* Task statement
Copy the lines below verbatim. Begin with the first and end with the line containing "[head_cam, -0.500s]".

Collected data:
>>>>

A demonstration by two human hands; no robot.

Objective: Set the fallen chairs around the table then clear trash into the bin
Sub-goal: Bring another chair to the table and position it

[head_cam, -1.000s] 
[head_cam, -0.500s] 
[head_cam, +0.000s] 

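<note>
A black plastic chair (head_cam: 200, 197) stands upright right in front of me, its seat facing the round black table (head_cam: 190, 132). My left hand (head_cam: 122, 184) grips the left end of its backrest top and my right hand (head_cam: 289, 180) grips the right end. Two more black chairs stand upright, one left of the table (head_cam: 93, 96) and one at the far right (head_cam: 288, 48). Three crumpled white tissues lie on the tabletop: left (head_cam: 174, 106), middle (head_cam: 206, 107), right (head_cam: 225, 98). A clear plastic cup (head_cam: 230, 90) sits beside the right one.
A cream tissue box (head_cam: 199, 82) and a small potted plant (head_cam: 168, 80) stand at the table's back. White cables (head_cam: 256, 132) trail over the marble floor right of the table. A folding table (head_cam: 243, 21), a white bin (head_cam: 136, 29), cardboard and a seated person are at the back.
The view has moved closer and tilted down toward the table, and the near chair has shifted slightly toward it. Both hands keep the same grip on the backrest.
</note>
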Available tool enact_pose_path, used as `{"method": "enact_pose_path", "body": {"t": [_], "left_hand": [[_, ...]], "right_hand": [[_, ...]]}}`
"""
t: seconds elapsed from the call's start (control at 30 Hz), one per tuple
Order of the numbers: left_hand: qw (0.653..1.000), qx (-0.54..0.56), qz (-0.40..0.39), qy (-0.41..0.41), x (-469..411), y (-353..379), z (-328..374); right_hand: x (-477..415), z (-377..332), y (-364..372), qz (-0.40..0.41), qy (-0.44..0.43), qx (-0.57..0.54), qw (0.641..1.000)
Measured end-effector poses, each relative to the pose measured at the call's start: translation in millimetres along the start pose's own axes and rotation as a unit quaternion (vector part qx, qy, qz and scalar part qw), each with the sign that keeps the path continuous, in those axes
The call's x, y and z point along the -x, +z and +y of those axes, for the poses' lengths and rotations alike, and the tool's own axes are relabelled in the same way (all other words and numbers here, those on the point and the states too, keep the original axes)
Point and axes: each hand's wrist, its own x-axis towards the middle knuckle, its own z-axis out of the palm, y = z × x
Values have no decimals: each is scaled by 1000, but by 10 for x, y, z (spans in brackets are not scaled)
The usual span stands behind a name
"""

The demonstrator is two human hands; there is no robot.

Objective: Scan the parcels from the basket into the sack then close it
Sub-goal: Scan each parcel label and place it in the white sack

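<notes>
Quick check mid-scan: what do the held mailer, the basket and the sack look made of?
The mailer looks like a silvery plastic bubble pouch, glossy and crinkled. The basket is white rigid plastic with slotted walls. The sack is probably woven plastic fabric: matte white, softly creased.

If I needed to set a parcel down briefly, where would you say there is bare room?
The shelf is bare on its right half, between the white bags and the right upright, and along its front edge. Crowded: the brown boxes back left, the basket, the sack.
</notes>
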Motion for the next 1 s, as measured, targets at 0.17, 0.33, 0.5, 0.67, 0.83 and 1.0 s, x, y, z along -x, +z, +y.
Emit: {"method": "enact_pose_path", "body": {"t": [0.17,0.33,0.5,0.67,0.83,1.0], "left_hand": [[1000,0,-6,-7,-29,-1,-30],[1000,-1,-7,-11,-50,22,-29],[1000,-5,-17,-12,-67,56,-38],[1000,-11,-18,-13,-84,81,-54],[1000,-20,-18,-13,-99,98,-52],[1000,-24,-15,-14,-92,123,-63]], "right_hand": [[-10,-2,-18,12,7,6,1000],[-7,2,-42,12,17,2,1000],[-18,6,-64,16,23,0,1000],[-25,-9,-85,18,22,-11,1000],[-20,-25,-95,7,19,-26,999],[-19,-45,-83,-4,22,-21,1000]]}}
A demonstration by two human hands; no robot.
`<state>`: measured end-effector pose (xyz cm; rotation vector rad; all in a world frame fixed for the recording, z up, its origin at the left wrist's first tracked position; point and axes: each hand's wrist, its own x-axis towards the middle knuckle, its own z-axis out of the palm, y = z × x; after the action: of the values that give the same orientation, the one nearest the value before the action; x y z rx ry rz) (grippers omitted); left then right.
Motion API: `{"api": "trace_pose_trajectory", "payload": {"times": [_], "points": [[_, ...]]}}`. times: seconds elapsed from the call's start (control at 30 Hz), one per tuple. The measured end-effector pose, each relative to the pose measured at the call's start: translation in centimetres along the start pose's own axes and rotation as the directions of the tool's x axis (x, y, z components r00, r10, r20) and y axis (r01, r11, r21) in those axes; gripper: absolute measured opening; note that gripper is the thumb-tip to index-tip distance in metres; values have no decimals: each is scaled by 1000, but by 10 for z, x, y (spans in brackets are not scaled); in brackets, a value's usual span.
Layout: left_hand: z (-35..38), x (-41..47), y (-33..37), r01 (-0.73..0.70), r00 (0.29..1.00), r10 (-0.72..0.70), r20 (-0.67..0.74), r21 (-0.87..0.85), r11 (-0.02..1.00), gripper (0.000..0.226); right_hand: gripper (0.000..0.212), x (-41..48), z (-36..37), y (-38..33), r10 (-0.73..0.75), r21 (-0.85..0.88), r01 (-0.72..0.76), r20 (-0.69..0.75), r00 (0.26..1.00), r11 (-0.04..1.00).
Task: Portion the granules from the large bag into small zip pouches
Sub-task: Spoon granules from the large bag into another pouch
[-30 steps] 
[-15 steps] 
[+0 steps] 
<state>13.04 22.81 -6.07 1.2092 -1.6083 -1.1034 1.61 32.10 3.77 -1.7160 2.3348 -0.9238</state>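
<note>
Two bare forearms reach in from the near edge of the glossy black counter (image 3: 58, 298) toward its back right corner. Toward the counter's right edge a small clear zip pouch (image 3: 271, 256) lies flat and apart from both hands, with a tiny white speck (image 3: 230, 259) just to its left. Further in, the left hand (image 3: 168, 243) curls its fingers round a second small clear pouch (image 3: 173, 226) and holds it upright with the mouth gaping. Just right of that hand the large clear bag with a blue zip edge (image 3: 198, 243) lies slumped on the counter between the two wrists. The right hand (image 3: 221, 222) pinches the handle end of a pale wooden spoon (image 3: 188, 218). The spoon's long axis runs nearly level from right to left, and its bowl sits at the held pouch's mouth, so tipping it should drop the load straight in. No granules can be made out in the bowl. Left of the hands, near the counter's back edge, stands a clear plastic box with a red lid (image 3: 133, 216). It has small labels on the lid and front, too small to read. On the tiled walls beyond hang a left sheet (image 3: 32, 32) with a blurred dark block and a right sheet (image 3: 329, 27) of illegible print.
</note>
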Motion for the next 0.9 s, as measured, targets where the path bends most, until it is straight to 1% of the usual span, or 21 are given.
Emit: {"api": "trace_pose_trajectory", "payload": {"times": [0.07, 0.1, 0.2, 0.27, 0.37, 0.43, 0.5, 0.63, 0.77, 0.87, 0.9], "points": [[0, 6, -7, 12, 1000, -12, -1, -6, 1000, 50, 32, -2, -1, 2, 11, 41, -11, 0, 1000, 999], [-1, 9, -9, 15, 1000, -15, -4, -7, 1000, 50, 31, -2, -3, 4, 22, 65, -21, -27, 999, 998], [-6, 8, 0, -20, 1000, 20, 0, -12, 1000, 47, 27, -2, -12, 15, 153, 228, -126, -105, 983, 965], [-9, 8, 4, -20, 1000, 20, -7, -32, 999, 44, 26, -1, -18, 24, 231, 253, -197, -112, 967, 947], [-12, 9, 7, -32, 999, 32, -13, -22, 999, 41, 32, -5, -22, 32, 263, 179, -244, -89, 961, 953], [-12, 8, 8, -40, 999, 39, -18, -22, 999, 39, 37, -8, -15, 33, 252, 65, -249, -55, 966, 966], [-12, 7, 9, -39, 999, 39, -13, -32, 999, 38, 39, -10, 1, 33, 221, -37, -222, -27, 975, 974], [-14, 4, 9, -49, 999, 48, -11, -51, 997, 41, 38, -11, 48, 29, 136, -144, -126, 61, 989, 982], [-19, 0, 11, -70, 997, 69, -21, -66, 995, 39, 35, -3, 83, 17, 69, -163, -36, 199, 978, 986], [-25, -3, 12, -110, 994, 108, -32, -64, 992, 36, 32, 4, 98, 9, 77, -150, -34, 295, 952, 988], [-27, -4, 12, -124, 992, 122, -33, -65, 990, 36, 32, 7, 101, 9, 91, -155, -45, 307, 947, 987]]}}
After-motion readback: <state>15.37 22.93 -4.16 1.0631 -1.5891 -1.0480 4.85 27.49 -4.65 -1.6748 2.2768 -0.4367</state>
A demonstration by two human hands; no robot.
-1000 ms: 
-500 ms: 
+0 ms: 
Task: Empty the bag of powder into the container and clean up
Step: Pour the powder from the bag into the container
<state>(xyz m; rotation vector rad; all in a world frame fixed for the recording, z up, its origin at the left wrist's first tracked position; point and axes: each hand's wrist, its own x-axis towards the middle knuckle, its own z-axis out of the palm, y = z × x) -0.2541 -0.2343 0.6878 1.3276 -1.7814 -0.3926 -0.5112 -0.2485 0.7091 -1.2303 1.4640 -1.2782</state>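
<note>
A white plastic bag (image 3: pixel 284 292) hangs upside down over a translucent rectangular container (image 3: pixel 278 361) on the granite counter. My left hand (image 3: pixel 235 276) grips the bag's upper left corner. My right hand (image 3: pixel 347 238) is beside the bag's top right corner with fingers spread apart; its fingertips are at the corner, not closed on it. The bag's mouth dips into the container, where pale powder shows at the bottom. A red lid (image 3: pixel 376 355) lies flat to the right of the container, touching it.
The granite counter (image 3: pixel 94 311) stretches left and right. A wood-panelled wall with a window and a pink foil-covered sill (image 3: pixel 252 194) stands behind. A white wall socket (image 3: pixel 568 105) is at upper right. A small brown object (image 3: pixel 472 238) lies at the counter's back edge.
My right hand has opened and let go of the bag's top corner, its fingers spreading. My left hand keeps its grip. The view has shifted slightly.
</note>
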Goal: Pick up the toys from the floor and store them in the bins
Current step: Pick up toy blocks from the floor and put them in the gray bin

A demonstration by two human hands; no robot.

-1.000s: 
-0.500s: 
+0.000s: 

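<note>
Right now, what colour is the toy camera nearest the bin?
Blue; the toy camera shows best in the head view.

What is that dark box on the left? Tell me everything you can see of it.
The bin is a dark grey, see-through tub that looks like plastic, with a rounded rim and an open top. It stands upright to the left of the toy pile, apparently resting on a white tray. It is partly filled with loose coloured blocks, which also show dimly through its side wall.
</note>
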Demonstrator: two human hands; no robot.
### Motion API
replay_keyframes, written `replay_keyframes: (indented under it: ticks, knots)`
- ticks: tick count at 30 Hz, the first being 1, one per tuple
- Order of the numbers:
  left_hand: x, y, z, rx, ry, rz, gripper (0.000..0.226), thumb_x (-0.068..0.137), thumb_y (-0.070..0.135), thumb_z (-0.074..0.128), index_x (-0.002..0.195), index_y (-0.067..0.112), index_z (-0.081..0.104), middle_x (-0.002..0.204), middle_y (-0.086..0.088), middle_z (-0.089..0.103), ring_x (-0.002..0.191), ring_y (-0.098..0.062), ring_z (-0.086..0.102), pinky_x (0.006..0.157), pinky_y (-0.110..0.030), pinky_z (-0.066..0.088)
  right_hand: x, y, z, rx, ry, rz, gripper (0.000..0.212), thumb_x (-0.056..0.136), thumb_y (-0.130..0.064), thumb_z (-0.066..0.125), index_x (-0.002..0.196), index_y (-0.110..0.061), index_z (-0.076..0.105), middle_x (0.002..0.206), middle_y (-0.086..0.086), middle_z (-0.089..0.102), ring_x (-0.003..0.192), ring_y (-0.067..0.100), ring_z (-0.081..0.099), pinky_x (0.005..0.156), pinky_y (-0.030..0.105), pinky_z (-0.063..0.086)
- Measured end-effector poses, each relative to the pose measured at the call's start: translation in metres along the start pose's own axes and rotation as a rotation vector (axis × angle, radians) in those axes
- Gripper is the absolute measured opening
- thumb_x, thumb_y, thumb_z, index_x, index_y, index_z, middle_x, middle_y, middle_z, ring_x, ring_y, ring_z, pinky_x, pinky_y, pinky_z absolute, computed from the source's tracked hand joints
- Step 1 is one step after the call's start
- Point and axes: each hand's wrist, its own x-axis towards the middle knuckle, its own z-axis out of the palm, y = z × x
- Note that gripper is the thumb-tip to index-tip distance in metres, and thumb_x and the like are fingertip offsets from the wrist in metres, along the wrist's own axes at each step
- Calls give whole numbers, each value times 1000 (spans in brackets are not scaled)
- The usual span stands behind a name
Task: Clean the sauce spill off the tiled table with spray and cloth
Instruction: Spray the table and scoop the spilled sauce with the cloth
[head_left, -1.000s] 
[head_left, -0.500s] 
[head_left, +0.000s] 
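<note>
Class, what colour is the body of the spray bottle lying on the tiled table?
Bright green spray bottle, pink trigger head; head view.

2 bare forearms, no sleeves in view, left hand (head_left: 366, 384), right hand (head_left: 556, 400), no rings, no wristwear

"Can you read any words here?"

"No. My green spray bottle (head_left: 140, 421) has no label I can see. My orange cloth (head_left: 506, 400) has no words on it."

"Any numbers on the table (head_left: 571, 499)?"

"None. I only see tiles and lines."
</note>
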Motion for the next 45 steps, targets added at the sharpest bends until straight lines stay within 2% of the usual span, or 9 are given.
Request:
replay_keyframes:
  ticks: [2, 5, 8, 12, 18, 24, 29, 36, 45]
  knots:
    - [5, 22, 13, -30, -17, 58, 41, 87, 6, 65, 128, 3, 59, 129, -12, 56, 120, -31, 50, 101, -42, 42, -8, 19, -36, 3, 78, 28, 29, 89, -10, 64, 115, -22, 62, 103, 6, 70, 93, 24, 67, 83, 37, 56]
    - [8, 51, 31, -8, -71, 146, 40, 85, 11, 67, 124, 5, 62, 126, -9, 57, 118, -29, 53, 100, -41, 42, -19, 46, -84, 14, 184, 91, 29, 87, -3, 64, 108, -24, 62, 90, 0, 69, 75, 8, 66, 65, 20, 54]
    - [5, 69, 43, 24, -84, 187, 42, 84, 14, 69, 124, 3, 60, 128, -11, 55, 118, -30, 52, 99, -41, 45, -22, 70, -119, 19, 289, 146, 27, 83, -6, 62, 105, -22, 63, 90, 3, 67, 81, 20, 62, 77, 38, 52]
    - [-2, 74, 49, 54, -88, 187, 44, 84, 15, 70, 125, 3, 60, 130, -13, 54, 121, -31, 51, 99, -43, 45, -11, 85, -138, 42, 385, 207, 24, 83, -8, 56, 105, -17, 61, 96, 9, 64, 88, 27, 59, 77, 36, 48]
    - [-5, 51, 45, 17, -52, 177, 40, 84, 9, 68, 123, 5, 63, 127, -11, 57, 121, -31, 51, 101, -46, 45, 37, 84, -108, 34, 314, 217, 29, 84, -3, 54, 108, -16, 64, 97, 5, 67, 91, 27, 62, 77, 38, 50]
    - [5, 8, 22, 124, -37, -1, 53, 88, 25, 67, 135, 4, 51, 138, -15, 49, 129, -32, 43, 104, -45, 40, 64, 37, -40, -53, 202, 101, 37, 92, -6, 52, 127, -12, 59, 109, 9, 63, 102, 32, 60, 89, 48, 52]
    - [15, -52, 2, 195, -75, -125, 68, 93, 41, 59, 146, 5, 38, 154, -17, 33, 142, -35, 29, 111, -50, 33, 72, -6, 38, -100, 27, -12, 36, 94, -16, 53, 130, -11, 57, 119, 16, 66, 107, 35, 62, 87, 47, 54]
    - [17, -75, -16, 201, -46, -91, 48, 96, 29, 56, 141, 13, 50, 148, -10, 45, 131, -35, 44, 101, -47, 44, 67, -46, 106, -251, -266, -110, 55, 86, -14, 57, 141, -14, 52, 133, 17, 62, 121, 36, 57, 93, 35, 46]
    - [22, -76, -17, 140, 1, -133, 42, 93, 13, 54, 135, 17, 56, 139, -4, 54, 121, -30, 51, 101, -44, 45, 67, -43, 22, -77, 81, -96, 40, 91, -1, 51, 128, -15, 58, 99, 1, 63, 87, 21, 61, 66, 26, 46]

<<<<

* Response area
A demonstration by two human hands; no robot.

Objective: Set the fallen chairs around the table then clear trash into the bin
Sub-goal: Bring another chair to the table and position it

[head_cam, -1.000s] 
[head_cam, -0.500s] 

This exercise has nothing more to it.